__Task item__:
The material below contains a line with "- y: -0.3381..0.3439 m" and a line with "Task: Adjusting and". Copy exactly those two lines and all lines between them.

__Excerpted data__:
* * *
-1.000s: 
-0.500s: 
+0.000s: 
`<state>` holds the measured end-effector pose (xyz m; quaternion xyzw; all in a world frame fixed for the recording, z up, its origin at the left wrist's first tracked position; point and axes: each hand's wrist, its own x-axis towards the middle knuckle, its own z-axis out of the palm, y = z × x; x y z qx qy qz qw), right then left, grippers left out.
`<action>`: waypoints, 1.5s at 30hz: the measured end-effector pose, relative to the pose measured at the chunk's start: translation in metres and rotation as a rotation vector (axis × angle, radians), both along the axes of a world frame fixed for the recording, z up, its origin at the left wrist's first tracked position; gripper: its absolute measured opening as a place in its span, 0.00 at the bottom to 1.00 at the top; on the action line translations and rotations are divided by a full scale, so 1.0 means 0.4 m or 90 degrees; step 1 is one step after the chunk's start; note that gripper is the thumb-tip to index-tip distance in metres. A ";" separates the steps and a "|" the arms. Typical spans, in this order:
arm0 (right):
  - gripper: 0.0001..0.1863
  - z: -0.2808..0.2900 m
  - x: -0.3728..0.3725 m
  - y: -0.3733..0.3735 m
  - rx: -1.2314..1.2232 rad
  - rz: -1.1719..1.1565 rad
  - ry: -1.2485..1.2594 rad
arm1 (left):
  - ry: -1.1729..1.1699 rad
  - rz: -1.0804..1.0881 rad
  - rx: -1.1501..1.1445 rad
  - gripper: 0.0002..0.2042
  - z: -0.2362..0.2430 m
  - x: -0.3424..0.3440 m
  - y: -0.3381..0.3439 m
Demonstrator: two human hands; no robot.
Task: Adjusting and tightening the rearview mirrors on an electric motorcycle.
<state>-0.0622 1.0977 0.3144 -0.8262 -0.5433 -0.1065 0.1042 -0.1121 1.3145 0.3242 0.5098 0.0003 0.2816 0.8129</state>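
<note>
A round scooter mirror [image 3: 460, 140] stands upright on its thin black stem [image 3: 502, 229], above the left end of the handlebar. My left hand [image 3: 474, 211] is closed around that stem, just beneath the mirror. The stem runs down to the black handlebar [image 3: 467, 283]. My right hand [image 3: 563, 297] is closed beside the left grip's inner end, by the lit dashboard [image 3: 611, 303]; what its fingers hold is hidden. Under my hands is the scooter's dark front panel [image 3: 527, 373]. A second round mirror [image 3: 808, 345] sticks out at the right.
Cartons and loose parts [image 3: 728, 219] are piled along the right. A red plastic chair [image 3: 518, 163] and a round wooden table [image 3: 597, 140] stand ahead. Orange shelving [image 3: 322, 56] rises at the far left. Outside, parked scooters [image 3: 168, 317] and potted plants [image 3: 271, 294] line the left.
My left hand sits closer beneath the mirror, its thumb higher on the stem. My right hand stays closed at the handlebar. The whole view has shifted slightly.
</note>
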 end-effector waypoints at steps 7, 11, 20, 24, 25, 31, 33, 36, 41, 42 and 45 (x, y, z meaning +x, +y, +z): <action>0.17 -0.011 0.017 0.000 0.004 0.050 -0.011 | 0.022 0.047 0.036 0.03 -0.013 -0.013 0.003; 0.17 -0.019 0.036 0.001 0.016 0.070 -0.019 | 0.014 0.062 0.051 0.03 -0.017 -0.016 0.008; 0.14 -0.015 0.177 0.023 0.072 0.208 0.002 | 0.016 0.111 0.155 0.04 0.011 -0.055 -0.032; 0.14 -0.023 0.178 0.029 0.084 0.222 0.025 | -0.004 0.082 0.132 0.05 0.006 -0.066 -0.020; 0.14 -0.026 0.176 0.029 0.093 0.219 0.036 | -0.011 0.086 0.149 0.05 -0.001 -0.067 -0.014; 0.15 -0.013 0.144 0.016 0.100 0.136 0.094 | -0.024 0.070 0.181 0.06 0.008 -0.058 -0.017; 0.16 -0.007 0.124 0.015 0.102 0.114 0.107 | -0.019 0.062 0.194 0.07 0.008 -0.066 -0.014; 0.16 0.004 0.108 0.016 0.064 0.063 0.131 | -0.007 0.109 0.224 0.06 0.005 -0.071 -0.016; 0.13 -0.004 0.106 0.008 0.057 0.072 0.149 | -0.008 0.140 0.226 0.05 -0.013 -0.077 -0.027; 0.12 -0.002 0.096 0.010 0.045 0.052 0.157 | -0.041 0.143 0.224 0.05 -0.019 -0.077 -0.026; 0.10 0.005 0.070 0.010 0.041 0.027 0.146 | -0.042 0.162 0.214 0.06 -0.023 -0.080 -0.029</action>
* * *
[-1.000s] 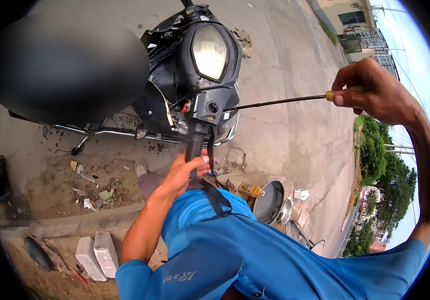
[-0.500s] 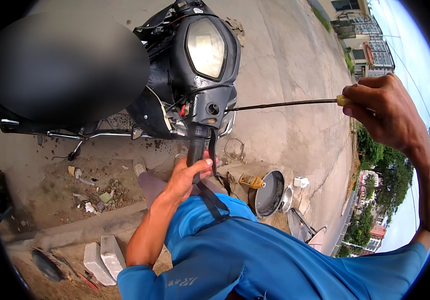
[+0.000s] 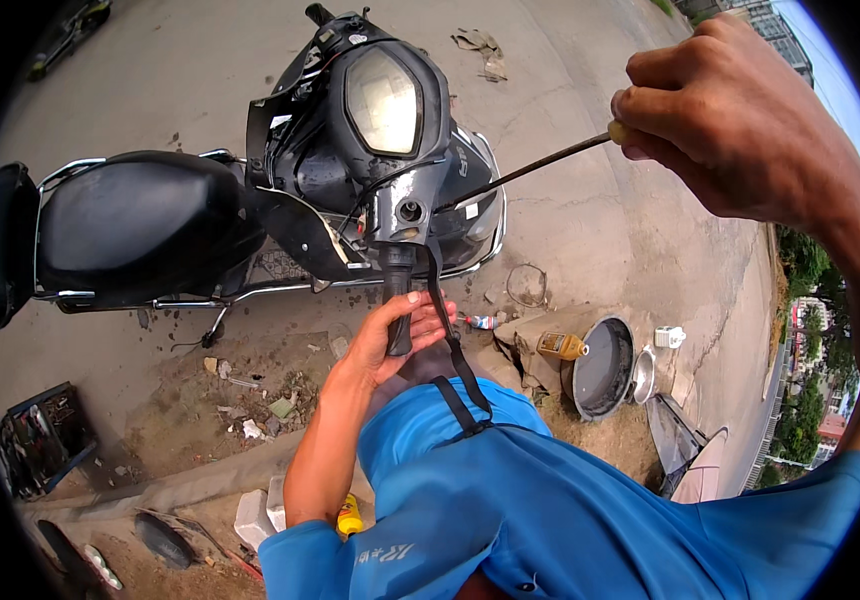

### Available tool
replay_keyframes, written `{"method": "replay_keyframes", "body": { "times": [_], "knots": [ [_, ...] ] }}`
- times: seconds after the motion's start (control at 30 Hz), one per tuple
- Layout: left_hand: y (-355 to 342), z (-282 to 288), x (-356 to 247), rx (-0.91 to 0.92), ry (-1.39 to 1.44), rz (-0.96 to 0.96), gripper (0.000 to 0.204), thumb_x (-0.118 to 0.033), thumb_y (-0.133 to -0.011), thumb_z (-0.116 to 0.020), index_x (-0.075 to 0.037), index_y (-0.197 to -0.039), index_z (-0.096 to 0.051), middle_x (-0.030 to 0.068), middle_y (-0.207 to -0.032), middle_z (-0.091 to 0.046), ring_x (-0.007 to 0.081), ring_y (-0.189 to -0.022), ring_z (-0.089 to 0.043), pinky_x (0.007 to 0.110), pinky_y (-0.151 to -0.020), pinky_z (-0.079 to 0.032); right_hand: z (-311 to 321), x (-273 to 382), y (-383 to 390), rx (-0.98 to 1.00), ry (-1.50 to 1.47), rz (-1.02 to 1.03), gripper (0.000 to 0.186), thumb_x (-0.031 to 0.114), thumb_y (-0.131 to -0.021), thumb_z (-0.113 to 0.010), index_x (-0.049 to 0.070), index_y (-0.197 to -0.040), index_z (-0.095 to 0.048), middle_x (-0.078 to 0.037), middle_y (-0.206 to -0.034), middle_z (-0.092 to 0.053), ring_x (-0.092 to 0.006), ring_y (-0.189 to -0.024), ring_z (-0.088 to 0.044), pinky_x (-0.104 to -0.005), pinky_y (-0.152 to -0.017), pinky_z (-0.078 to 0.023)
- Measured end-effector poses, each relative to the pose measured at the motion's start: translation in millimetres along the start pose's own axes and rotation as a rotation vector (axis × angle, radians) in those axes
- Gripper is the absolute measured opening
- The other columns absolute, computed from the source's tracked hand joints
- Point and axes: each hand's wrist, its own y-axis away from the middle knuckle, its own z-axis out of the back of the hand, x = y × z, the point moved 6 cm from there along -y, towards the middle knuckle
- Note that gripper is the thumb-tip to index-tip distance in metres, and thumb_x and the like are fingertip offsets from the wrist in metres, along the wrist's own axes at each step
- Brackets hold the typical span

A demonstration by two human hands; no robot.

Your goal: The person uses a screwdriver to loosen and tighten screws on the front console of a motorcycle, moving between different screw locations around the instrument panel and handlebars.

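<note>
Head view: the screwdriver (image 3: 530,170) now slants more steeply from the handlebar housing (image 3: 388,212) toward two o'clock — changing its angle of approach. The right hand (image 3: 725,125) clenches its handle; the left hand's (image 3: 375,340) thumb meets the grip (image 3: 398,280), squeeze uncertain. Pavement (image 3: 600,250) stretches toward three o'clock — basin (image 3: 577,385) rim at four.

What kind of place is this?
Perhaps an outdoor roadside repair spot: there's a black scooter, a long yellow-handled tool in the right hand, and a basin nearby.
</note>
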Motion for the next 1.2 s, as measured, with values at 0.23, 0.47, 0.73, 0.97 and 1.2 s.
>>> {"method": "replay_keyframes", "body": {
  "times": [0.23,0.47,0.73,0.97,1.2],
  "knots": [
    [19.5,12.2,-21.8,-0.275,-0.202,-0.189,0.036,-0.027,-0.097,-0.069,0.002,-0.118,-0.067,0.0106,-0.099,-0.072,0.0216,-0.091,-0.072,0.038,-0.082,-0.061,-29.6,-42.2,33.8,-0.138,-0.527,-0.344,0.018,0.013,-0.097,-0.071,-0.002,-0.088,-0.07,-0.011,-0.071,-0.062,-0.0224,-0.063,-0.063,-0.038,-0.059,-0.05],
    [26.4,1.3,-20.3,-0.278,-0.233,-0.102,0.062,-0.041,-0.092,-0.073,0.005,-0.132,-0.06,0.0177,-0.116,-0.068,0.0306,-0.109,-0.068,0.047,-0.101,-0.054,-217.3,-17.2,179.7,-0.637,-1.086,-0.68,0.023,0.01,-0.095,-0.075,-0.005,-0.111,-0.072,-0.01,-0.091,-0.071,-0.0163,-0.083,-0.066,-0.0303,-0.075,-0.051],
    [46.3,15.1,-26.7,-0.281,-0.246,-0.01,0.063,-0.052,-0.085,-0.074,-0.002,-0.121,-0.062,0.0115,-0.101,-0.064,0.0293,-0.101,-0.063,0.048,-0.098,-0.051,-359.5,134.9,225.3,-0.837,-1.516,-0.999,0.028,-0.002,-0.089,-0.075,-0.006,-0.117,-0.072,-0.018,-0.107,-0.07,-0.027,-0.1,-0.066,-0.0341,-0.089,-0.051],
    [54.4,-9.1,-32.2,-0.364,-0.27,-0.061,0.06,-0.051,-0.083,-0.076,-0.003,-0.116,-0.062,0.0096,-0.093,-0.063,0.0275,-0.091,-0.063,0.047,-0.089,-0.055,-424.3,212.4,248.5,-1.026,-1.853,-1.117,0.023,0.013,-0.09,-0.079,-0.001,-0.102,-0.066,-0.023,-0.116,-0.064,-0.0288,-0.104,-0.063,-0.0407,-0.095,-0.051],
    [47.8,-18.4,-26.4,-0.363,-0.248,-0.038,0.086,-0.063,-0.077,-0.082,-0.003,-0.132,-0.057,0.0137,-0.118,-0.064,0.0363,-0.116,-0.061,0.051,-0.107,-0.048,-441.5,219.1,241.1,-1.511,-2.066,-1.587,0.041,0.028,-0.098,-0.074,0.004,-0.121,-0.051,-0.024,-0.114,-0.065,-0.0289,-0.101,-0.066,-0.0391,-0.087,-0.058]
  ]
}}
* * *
__Reply to the exercise__:
  - y: -0.3381..0.3439 m
Demonstrator: two human hands; no robot.
Task: Adjusting and tightening the rearview mirrors on an electric motorcycle.

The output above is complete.